__THE PROBLEM__
Apart from the pictures, every line below is to be set down exactly.

__SOURCE DATA__
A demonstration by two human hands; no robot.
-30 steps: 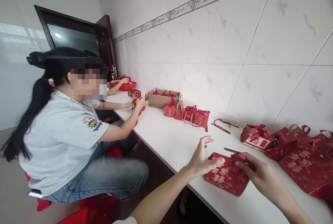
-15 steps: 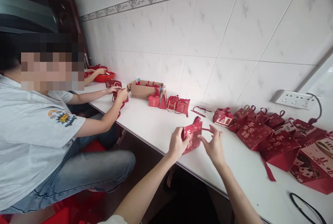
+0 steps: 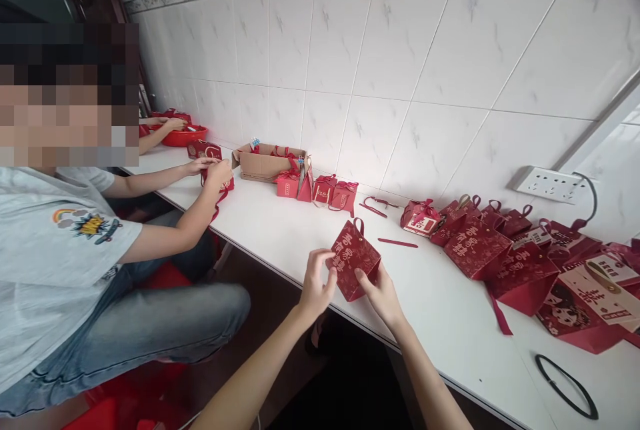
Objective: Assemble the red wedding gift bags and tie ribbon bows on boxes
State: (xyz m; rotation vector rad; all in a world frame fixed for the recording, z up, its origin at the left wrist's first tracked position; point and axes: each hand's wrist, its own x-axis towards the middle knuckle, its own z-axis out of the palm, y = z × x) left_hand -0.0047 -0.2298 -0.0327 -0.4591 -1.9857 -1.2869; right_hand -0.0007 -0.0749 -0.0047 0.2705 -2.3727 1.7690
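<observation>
Between my hands, above the front edge of the white table, is a dark red gift box with gold characters and a small loop at its top. My right hand grips its lower right side, thumb across the front. My left hand is at its left side, fingers bent against the edge; how firmly it holds is hard to see. A flat red strip lies on the table just behind the box. Beyond that sits a smaller red box with a bow.
Several red gift boxes crowd the right side beneath a power strip. A black cable loop lies at front right. Small red boxes stand by a cardboard box. At left a co-worker handles a red box; farther off is a red basin.
The red strip has left my right hand and now lies on the table. My right hand has moved onto the box, which is turned with its front facing me. The view has shifted slightly.
</observation>
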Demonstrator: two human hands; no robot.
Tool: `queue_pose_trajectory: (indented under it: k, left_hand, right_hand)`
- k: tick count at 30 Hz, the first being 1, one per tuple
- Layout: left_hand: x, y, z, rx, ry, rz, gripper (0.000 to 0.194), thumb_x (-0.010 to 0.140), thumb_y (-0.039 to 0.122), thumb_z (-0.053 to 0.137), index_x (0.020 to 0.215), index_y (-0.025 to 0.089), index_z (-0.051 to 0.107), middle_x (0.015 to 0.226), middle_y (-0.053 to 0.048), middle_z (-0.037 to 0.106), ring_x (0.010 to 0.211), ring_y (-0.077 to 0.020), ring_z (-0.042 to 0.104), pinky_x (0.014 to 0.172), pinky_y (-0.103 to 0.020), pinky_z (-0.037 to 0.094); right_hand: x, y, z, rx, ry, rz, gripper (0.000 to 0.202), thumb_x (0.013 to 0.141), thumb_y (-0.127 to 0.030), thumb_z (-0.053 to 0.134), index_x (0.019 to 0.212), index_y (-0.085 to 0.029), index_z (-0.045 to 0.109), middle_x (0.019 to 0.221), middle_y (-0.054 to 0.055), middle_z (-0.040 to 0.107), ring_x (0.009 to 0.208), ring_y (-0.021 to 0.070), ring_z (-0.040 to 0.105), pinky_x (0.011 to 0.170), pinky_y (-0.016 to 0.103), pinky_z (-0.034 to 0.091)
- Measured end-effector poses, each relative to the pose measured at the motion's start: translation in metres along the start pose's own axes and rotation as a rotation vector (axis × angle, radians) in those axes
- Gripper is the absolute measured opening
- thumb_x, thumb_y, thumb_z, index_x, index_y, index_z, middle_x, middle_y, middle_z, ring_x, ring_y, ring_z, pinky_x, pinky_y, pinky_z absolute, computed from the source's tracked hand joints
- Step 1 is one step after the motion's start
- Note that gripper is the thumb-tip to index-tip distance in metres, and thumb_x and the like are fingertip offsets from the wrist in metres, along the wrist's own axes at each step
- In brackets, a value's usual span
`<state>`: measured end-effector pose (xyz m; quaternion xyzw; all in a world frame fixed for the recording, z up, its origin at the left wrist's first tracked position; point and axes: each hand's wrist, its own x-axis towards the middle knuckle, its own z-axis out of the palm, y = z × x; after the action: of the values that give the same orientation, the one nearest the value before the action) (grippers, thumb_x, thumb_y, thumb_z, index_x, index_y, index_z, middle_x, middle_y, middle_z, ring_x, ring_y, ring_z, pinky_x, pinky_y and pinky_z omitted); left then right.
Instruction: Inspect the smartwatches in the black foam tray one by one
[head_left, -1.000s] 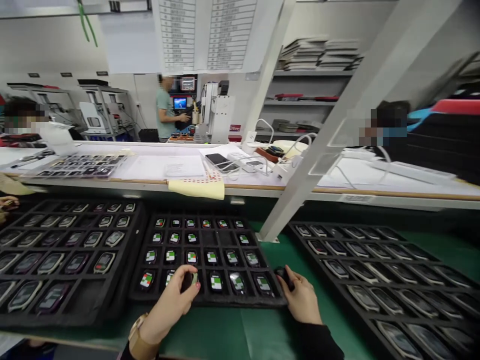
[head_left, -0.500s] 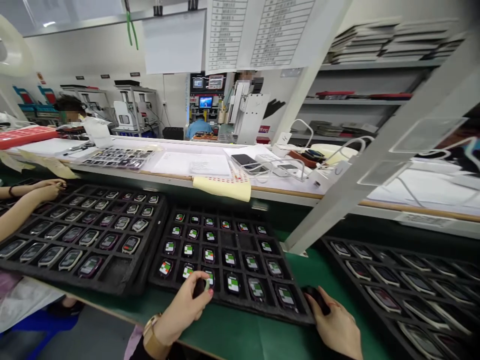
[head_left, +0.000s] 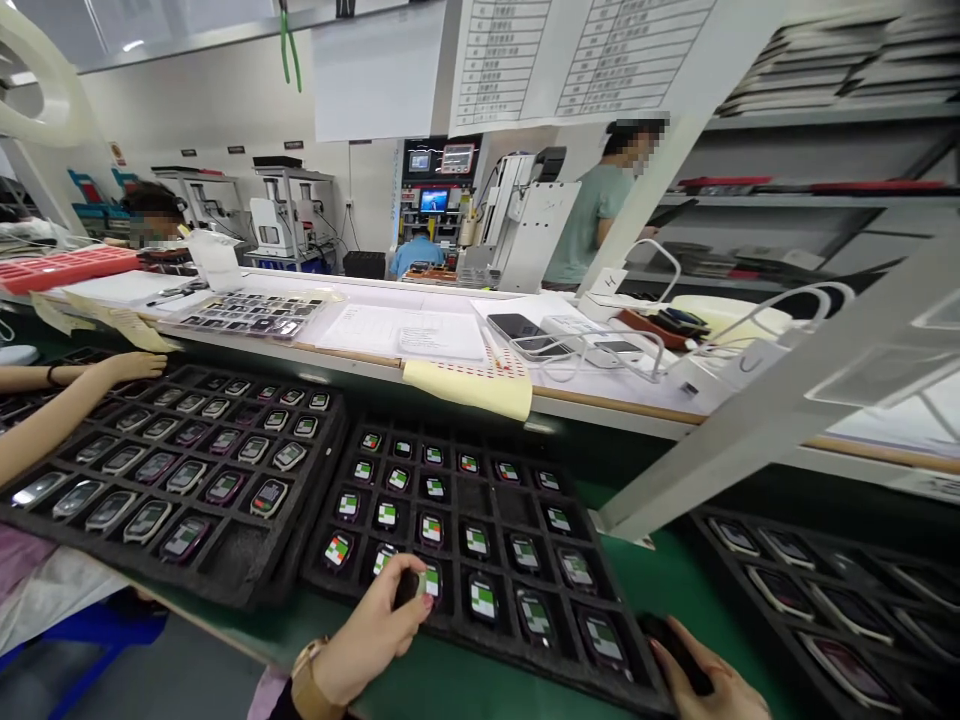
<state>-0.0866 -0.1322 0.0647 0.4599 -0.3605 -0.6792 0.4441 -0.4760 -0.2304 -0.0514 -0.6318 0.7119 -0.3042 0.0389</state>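
Observation:
My left hand (head_left: 375,630) pinches a small watch body (head_left: 420,583) with a lit screen over the front row of the middle black tray (head_left: 459,655). That tray holds several watch bodies with green, white and red screens. My right hand (head_left: 712,690) is at the tray's front right corner, its fingers wrapped around a dark object (head_left: 671,645); I cannot tell what that object is. A gold wristwatch (head_left: 307,680) sits on my left wrist.
A second black tray (head_left: 232,590) of watch bodies lies to the left, where a co-worker's arms (head_left: 67,395) reach over it. A third tray (head_left: 832,600) is at the right. A slanted white post (head_left: 750,430) stands behind. A bench with papers, phones and cables runs across.
The view has swung left and down, so the trays shifted right. My left hand keeps hold of the watch body; my right hand has slid toward the bottom right edge.

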Motion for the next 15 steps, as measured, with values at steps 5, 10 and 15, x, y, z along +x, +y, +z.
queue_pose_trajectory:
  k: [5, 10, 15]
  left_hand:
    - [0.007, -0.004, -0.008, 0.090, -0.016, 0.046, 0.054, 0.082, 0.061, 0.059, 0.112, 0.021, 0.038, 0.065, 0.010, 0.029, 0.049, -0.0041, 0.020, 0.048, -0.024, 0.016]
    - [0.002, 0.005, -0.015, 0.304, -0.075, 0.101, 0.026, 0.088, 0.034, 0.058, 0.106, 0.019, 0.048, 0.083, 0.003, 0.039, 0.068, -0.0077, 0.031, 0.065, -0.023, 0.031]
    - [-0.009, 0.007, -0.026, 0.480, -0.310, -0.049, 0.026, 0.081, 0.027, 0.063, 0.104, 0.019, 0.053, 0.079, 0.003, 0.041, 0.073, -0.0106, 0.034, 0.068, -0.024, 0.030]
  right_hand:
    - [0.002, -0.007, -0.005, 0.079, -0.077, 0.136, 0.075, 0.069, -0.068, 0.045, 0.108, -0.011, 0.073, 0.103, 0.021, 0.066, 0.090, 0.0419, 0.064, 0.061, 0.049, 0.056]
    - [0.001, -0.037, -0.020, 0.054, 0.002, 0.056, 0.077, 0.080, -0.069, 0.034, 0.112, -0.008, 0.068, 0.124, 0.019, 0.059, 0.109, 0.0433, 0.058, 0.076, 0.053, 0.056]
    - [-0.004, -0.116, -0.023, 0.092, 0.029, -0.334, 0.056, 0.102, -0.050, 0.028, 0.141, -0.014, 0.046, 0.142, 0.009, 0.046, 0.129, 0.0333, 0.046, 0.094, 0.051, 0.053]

__RESPONSE AREA__
A demonstration by two human hands; no robot.
-30 steps: 
-15 steps: 
+0 steps: 
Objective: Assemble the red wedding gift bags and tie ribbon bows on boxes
State: (xyz m; rotation vector rad; all in a world frame fixed for the recording, z up, its origin at the left wrist's first tracked position; point and axes: each hand's wrist, its own x-axis towards the middle knuckle, its own z-axis out of the palm, y = z × x) left_hand -0.0047 -0.2298 -0.0327 -0.4591 -1.9857 -1.2869; right_hand -0.0007 -0.0749 -0.0047 0.2705 -2.3727 1.7690
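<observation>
Between my hands, above the front edge of the white table, is a dark red gift box with gold characters and a small loop at its top. My right hand grips its lower right side, thumb across the front. My left hand is at its left side, fingers bent against the edge; how firmly it holds is hard to see. A flat red strip lies on the table just behind the box. Beyond that sits a smaller red box with a bow.
Several red gift boxes crowd the right side beneath a power strip. A black cable loop lies at front right. Small red boxes stand by a cardboard box. At left a co-worker handles a red box; farther off is a red basin.
The red strip has left my right hand and now lies on the table. My right hand has moved onto the box, which is turned with its front facing me. The view has shifted slightly.
</observation>
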Demonstrator: two human hands; no robot.
Tool: `queue_pose_trajectory: (indented under it: k, left_hand, right_hand)`
- k: tick count at 30 Hz, the first being 1, one per tuple
- Layout: left_hand: x, y, z, rx, ry, rz, gripper (0.000 to 0.194), thumb_x (-0.010 to 0.140), thumb_y (-0.039 to 0.122), thumb_z (-0.053 to 0.137), index_x (0.020 to 0.215), index_y (-0.025 to 0.089), index_z (-0.051 to 0.107), middle_x (0.015 to 0.226), middle_y (-0.053 to 0.048), middle_z (-0.037 to 0.106), ring_x (0.010 to 0.211), ring_y (-0.077 to 0.020), ring_z (-0.042 to 0.104), pinky_x (0.014 to 0.172), pinky_y (-0.103 to 0.020), pinky_z (-0.037 to 0.094); right_hand: x, y, z, rx, ry, rz, gripper (0.000 to 0.202), thumb_x (0.013 to 0.141), thumb_y (-0.127 to 0.030), thumb_z (-0.053 to 0.134), index_x (0.019 to 0.212), index_y (-0.085 to 0.029), index_z (-0.045 to 0.109), middle_x (0.019 to 0.221), middle_y (-0.054 to 0.055), middle_z (-0.040 to 0.107), ring_x (0.009 to 0.208), ring_y (-0.021 to 0.070), ring_z (-0.040 to 0.105), pinky_x (0.011 to 0.170), pinky_y (-0.016 to 0.103), pinky_z (-0.034 to 0.091)
- Measured end-effector poses, each relative to the pose measured at the motion's start: translation in metres along the start pose's own axes and rotation as a rotation vector (axis × angle, radians) in those axes
- Gripper is the absolute measured opening
- thumb_x, thumb_y, thumb_z, index_x, index_y, index_z, middle_x, middle_y, middle_z, ring_x, ring_y, ring_z, pinky_x, pinky_y, pinky_z absolute, computed from the source's tracked hand joints
- Step 1 is one step after the motion's start
- Note that gripper is the thumb-tip to index-tip distance in metres, and thumb_x and the like are fingertip offsets from the wrist in metres, along the wrist's own axes at each step
- In brackets, a value's usual span
`<state>`: measured end-effector pose (xyz m; quaternion xyzw; all in a world frame fixed for the recording, z up, its origin at the left wrist's first tracked position; point and axes: each hand's wrist, its own x-axis towards the middle knuckle, its own z-axis out of the palm, y = z × x; after the action: of the values that give the same orientation, the one nearest the value before the action) (grippers, thumb_x, thumb_y, thumb_z, index_x, index_y, index_z, middle_x, middle_y, middle_z, ring_x, ring_y, ring_z, pinky_x, pinky_y and pinky_z omitted); left then right.
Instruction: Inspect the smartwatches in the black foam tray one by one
[head_left, -1.000s] 
[head_left, -0.500s] 
[head_left, +0.000s] 
<state>-0.0866 -0.1322 0.0647 0.4599 -0.3605 -0.6792 0.4441 -0.4760 -0.2304 -0.0514 -0.6318 0.7119 -0.3042 0.0389</state>
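Observation:
My left hand (head_left: 375,630) pinches a small watch body (head_left: 420,583) with a lit screen over the front row of the middle black tray (head_left: 459,655). That tray holds several watch bodies with green, white and red screens. My right hand (head_left: 712,690) is at the tray's front right corner, its fingers wrapped around a dark object (head_left: 671,645); I cannot tell what that object is. A gold wristwatch (head_left: 307,680) sits on my left wrist.
A second black tray (head_left: 232,590) of watch bodies lies to the left, where a co-worker's arms (head_left: 67,395) reach over it. A third tray (head_left: 832,600) is at the right. A slanted white post (head_left: 750,430) stands behind. A bench with papers, phones and cables runs across.
The view has swung left and down, so the trays shifted right. My left hand keeps hold of the watch body; my right hand has slid toward the bottom right edge.
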
Motion for the next 15 steps, as measured, with values at steps 5, 10 and 15, x, y, z along +x, +y, +z.
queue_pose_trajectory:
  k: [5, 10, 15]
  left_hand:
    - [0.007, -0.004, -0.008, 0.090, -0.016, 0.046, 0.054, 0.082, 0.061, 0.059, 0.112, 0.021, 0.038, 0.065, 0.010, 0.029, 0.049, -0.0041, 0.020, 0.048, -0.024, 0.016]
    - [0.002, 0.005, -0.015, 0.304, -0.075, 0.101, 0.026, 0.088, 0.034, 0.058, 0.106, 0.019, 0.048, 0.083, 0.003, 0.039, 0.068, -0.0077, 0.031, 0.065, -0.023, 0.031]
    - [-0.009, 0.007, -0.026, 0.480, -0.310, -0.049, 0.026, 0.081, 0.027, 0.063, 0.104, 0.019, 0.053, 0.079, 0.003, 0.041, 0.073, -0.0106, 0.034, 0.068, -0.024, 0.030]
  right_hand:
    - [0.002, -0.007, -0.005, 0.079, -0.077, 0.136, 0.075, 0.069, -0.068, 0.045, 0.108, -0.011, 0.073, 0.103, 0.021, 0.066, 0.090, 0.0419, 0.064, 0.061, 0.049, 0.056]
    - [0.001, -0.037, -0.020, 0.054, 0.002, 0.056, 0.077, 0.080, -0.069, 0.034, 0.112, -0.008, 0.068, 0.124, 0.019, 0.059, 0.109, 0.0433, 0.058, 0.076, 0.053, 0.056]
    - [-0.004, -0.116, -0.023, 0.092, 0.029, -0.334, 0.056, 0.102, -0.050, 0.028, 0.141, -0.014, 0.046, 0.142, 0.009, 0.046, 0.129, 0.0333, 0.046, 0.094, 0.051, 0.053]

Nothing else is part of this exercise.